=== WHAT IS BEING ASKED ===
Count the lines in the data below that have "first" in them, and reply with only that number.

── PROVIDED DATA

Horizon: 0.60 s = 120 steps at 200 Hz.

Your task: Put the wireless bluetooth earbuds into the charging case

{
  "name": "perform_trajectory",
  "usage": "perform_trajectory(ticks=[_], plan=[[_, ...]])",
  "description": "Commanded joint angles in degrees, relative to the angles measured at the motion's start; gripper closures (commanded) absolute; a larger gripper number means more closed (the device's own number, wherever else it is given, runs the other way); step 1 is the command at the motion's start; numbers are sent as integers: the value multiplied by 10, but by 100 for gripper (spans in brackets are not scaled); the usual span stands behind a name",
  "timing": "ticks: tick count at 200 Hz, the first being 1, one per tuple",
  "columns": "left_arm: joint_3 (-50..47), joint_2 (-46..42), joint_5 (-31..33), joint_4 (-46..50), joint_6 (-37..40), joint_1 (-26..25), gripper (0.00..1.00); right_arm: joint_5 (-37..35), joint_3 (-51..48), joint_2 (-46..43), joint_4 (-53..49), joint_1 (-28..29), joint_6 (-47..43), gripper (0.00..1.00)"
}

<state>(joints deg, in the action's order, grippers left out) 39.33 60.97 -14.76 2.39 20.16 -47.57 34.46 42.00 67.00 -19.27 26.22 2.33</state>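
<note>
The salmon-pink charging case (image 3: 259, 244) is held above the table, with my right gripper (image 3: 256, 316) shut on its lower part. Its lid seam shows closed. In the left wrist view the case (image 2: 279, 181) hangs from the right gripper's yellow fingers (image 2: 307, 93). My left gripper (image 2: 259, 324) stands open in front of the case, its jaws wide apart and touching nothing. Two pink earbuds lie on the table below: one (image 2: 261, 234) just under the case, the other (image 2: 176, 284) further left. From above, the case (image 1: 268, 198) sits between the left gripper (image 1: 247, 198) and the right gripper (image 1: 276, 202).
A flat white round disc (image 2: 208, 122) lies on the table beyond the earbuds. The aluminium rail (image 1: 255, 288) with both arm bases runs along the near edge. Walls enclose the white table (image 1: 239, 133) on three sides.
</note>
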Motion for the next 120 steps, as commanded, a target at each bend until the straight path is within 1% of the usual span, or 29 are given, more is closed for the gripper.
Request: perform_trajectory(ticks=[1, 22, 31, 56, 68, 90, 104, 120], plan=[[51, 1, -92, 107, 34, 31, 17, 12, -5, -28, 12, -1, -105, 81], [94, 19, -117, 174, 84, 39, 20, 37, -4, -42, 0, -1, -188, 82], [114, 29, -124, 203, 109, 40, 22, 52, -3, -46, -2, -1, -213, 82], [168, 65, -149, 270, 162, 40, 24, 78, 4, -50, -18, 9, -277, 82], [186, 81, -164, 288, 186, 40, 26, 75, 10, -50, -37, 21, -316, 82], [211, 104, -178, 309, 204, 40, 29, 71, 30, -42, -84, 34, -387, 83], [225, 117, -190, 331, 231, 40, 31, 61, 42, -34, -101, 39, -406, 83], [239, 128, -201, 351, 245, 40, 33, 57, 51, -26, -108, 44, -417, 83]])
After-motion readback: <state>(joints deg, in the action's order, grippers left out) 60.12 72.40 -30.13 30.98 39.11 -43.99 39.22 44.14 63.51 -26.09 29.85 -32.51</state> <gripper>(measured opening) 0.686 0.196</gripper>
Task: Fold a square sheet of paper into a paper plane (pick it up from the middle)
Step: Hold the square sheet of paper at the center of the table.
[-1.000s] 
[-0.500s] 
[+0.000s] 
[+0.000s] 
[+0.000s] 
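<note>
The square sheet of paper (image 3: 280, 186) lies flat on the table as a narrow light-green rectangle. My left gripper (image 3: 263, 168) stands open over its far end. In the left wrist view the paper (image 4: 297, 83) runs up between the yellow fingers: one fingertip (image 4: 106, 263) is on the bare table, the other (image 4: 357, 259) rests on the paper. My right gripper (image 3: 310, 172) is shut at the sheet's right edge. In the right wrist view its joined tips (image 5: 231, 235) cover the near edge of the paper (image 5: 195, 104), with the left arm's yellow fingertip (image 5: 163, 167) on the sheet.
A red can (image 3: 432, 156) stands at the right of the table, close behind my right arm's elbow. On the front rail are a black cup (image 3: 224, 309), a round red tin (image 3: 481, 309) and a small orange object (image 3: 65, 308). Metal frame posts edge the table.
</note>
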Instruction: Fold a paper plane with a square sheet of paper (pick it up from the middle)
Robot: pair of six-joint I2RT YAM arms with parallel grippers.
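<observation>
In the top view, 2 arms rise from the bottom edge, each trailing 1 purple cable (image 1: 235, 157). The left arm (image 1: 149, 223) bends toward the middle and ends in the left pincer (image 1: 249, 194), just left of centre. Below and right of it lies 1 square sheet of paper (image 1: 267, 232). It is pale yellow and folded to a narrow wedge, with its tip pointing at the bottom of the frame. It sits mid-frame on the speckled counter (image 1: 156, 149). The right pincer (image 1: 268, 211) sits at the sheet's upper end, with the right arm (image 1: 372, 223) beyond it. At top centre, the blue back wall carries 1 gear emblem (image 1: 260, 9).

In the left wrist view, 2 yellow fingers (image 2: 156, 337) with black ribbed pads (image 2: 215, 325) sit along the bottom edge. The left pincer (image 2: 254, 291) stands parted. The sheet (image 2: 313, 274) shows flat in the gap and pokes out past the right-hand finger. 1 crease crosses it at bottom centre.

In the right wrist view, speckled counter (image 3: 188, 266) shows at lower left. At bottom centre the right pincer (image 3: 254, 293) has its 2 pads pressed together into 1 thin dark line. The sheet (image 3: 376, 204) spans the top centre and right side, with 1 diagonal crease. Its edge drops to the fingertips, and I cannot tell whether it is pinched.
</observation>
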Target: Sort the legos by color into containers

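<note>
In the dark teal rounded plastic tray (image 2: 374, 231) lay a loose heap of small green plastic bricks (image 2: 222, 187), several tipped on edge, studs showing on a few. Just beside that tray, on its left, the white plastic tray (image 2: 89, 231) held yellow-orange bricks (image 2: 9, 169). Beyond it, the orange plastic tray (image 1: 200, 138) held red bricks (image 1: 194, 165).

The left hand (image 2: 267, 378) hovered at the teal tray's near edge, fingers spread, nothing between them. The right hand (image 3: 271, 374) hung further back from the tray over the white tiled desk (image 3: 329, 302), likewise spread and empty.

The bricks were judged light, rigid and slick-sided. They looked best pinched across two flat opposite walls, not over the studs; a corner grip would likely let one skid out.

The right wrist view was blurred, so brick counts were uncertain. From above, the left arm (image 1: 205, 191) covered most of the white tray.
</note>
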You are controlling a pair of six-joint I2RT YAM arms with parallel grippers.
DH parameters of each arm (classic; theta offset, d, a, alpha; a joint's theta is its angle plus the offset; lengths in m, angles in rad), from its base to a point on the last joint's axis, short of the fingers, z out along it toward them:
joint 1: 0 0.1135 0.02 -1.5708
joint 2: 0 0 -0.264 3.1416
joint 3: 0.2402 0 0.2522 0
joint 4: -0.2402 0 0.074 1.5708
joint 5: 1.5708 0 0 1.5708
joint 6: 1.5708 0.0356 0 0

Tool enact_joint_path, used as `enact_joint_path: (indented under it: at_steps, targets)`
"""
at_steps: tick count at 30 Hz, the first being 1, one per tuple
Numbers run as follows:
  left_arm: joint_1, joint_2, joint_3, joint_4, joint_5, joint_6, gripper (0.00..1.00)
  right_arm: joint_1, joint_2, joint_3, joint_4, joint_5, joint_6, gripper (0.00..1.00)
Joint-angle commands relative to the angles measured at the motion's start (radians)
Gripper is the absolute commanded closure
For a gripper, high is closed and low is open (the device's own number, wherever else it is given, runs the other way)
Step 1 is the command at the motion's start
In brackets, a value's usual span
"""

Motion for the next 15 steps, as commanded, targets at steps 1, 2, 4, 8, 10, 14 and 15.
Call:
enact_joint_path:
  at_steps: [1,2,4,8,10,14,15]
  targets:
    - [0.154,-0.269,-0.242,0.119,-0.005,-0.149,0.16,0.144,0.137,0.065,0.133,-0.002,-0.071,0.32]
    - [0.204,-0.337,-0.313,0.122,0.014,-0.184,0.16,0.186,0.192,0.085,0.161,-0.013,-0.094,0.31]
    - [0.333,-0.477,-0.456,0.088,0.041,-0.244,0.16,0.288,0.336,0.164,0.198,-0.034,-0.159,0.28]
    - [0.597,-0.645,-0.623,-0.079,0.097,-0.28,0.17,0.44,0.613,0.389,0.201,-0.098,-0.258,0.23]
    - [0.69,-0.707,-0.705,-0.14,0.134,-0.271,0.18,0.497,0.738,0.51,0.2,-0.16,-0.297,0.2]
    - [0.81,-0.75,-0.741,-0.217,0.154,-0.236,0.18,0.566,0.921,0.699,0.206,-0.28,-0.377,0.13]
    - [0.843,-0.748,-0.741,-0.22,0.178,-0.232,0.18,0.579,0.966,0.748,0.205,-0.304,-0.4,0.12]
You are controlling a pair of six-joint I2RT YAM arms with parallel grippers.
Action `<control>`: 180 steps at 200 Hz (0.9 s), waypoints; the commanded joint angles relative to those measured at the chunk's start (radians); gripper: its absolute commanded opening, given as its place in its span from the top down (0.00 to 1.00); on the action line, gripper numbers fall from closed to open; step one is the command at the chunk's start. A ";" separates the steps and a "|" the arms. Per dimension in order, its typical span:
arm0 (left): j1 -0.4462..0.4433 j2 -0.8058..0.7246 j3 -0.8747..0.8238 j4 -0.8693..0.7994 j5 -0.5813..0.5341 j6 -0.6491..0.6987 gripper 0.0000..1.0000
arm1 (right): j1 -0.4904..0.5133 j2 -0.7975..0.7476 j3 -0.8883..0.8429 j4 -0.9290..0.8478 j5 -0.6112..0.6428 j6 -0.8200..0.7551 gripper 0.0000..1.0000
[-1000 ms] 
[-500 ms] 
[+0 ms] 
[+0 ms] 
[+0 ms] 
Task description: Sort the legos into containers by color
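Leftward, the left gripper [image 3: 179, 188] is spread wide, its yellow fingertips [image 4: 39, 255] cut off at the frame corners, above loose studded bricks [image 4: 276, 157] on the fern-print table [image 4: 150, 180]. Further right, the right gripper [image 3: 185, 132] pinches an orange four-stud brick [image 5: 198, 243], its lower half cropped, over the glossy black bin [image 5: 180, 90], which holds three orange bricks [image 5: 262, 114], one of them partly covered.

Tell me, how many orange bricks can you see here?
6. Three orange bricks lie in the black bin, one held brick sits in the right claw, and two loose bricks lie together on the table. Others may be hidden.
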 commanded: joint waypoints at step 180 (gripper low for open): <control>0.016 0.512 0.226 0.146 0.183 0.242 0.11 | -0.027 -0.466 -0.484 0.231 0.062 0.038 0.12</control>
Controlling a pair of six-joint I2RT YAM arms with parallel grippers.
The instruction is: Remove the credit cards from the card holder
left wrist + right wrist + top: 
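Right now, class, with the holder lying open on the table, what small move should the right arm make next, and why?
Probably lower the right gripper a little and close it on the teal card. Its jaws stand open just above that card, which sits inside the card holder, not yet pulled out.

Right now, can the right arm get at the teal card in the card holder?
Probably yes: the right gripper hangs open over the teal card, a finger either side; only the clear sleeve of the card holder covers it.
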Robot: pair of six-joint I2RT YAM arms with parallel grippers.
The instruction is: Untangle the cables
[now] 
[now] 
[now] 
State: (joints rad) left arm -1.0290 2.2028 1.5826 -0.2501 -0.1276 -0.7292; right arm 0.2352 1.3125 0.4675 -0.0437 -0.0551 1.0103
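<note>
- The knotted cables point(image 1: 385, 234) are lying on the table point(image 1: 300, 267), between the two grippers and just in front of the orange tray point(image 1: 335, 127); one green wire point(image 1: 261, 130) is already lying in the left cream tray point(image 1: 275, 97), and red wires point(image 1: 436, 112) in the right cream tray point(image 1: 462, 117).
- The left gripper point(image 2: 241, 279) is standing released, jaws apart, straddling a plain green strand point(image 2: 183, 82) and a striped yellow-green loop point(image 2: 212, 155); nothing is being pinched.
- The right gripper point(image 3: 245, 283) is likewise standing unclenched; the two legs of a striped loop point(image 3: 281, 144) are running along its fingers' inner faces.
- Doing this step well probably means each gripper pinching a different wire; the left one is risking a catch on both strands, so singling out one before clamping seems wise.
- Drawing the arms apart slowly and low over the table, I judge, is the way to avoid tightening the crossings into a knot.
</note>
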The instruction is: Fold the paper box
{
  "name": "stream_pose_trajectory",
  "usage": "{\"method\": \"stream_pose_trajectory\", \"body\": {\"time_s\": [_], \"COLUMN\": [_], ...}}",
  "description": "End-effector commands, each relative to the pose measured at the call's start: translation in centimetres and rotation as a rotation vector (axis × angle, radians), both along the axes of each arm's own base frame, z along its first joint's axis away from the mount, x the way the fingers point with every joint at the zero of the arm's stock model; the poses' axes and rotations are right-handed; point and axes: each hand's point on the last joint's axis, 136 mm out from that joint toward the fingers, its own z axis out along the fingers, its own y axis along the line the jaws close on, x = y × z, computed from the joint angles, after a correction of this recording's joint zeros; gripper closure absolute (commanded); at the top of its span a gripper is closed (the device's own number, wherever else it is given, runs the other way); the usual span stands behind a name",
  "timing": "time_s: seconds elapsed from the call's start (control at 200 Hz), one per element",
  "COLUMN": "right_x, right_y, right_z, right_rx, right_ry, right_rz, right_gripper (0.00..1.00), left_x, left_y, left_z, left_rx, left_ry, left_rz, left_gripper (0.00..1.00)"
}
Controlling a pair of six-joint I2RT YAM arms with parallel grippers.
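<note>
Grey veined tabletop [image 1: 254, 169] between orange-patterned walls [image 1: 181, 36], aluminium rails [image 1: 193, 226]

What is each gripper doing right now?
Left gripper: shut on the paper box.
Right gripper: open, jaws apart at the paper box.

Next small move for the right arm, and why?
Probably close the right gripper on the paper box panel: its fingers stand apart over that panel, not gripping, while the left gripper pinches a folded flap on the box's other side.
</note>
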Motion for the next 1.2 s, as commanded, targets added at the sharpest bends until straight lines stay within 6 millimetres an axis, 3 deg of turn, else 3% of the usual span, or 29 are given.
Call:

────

=== OUTPUT OF THE EXERCISE ===
3